Revision: 1.0
Date: May 2026
Provide a minimal, reproducible way for operators and developers to confirm that security-sensitive binaries and source archives (Rust daemons, GNU Radio OOT builds, SDRangel fork packages) have not been altered after the maintainer signed them. This complements over-the-air command signing in ota-remote-control.md; it does not replace it.
Use GPG detached signatures (ASCII-armored) plus a SHA-256 checksum. Both work on GitHub and Codeberg release pages.
| Artifact type | Examples |
|---|---|
| Release binaries | ht-module-daemon, repeater-supervisord, repeater-authd static or distro packages |
| Source archives | .tar.xz / .zip of tagged release trees |
| Firmware or bitstreams | Module images when distributed outside git |
Sign the file users actually install, not only a manifest, unless the manifest is the sole deliverable.
For each release file file (binary, archive, or image):
-
Create SHA-256 checksum
sha256sum file > file.sha256 -
Create an ASCII-armored detached GPG signature of
file(recommended), or offile.sha256if policy prefers signing the checksum only — document which you use on the release notes page.gpg --armor --detach-sign fileThis produces
file.asc. -
Upload to the release page: include all of:
file(original)file.asc(detached signature)file.sha256(checksum)

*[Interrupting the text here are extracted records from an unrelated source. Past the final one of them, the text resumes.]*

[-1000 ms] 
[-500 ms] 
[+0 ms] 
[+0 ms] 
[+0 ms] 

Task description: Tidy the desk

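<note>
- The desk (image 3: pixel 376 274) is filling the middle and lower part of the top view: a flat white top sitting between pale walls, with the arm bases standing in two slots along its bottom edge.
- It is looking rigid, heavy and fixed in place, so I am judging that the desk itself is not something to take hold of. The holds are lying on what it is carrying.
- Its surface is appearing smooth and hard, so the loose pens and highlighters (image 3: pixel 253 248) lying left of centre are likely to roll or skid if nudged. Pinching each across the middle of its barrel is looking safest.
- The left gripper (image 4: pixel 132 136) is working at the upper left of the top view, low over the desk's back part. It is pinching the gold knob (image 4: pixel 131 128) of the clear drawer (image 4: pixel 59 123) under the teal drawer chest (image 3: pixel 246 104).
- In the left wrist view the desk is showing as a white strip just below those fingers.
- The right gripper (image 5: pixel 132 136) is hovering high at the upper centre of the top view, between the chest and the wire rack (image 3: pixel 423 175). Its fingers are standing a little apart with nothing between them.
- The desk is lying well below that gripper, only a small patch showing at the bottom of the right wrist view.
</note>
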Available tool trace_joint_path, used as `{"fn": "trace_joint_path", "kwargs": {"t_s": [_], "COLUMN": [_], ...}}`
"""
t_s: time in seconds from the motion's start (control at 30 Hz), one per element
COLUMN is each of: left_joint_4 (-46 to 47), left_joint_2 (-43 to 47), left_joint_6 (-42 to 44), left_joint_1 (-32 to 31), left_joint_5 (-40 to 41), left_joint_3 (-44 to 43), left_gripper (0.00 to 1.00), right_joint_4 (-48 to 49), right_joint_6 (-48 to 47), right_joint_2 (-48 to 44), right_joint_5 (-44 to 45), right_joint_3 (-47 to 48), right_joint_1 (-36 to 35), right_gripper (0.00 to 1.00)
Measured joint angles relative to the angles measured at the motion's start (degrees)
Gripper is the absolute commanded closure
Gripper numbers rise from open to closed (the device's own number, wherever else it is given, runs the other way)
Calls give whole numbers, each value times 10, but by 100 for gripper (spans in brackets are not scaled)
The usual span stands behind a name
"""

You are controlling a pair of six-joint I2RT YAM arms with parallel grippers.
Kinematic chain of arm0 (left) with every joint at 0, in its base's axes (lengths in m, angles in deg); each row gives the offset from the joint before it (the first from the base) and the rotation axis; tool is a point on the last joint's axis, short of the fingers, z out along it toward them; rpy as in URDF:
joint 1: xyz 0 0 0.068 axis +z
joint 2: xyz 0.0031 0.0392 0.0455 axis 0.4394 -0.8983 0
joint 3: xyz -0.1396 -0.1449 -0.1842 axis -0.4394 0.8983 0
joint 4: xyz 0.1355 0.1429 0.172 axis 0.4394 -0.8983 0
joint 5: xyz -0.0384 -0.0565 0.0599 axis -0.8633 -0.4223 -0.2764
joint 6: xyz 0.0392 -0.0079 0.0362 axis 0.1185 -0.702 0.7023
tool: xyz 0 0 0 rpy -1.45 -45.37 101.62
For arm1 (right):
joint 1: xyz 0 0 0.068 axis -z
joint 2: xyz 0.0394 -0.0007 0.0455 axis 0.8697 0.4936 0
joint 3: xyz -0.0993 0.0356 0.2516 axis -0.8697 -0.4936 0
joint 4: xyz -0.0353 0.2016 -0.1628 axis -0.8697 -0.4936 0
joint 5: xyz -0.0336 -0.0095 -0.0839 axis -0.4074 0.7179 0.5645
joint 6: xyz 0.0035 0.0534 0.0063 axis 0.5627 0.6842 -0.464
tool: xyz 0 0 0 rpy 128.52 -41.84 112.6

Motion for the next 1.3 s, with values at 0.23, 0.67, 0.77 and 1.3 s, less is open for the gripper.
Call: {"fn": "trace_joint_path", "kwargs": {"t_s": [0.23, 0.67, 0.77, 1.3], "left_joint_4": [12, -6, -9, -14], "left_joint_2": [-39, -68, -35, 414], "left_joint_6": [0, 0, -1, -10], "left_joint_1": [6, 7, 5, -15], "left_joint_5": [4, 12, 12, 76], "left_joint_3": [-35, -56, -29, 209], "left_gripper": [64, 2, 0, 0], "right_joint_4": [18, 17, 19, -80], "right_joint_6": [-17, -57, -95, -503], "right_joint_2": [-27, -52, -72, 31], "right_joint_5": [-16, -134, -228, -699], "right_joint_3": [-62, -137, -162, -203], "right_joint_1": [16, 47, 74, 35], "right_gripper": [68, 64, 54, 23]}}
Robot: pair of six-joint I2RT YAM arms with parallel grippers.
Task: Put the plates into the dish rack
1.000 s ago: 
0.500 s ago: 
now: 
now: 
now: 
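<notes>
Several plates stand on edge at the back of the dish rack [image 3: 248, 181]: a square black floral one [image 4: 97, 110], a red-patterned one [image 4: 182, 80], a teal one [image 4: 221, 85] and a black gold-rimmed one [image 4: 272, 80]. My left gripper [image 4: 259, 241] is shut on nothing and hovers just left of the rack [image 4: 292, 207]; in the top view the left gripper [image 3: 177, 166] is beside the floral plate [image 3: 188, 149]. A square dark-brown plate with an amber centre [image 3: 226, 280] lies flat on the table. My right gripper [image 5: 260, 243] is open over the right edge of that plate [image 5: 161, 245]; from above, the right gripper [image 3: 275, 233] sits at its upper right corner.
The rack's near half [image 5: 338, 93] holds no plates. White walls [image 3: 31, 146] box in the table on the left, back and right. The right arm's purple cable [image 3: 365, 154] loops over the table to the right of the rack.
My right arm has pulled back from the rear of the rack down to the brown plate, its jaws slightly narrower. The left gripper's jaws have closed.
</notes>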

GitHub and Codeberg allow users to download all three assets.
| Item | Guidance |
|---|---|
| Key UID | Project or maintainer callsign / organisation name consistent with ota-remote-control.md key practices |
| Algorithm | Prefer Brainpool ECC or RSA-4096 where supported; match site policy for OTA keys when possible |
| Publication | Public key on project website, release notes, or KEYS / docs/keys/ in the runtime repository that built the artifact |
| Subkeys | Use signing subkey with annual rotation documented in release notes |
After downloading file, file.asc, and file.sha256:
-
Import the project public key (once per machine), then verify the detached signature
gpg --verify file.asc fileExpect
Good signaturefrom a trusted key. -
Verify the checksum
sha256sum -c file.sha256Expect
file: OK.
If signature verification fails, do not install the artifact. If checksum fails but signature passes, treat the download as corrupted and re-download.
Apply to runtime repositories listed in runtime/README.md and the SDRangel fork — any release that ships binaries or pre-built packages consumed at a repeater site.
| Repository | Typical signed artifacts |
|---|---|
ht-module-daemon |
Release tarball, static binary |
repeater-control |
Release tarball, repeater-supervisord, repeater-authd binaries |
gr-ht13g |
Source tarball; optional installable package |
sdrangel fork |
sdrsrv build archive or distro package |
sdr-repeater-flowgraphs |
Source tarball only (optional) |
This SDR-repeater spec repository contains documentation only; signed releases apply when maintainers publish downstream build artifacts.
Release workflows may run the same commands in CI after the artifact is built, using a protected signing key (token, HSM, or manual approval gate). The spec does not mandate a particular CI platform; GitHub Actions and Codeberg Actions both support uploading the three files to a release.
| Mechanism | Scope |
|---|---|
| Release GPG + SHA-256 | Distribution integrity — artifact unchanged since maintainer release |
| ota-remote-control.md | Operational commands — who may change repeater settings over the air |
| Audit log | Runtime history — accepted/rejected commands at the site |
Operators need both trustworthy install media (this document) and trustworthy command authority (OTA spec) for a complete security story.